Five in-demand Scientist albums reissued

unnamed (1)Iconic reggae label Greensleeves – nowdays owned by VP Records – was key in putting dub on the musical map through releasing a number of classic albums. The ones mixed by mixing engineer extraordinaire Scientist have never been officially reissued before. I guess it has had something to do with copyright laws, or the lack of it in Jamaica in the early days of reggae and dancehall.

The label has now however managed to come around these issues by not crediting Scientist as the artist. Instead the albums are centred on the producers – Henry “Junjo” Lawes and Linval Thompson. Very clever.

The albums finally reissued are based on recordings that heralded the hit making start for Henry Lawes and the Roots Radics, a band often described as the main architects behind dancehall, a genre that represented a shift and big leap forward for reggae. Many of these dangerous recordings also marked the start for several long and successful careers. Barrington Levy is one the artists that started his career together with Henry Lawes and the Roots Radics.

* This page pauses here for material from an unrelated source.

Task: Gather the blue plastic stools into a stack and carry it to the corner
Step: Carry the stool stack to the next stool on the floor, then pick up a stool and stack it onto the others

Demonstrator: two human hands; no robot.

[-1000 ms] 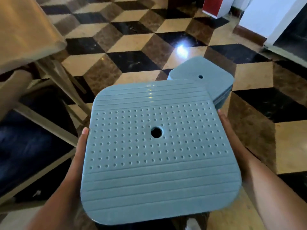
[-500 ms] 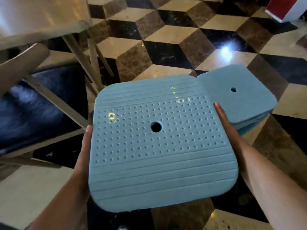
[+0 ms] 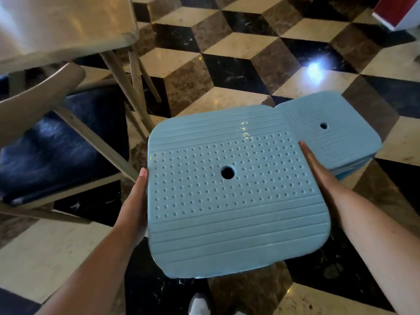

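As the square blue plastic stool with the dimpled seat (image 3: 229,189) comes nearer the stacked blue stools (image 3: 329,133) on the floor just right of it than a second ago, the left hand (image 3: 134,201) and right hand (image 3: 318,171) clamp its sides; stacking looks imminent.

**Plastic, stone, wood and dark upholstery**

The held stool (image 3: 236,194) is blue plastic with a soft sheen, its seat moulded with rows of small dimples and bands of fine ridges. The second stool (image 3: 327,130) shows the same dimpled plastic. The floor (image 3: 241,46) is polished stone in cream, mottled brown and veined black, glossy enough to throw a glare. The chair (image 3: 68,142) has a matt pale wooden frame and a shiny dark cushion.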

And two of the dub albums are almost solely based on two of his sets – Englishman and Robin Hood. These two albums form the foundation for Big Showdown – where Scientist goes head to head with Prince Jammy – and Heavyweight Dub Champion. The other three sets – The Evil Course of the Vampires, Wins the World Cup and Space Invaders – have riddims taken from a large number of different artists.unnamed

But these five reissues offer more than just dub. Each album include the vocal counteractions on a different disc. It’s the first time the sets are presented in this fashion. Again, very clever.

These eye-catching comic book style albums are some of the best dub sets ever put out and they marked a change history of dub. The riddims provided by the Roots Radics are some of the rawest and heaviest ever to be put on wax. Scientist demolishes the riddims and then he builds them up piece by piece creating a completely new sonic landscape with emphasis on bass and drums.

These selections are crucial to say the least. Roots Radics riddims produced by Henry Lawes and Linval Thompson recorded at Channel One and then mixed by Scientist at King Tubby’s. It doesn’t get any better than that.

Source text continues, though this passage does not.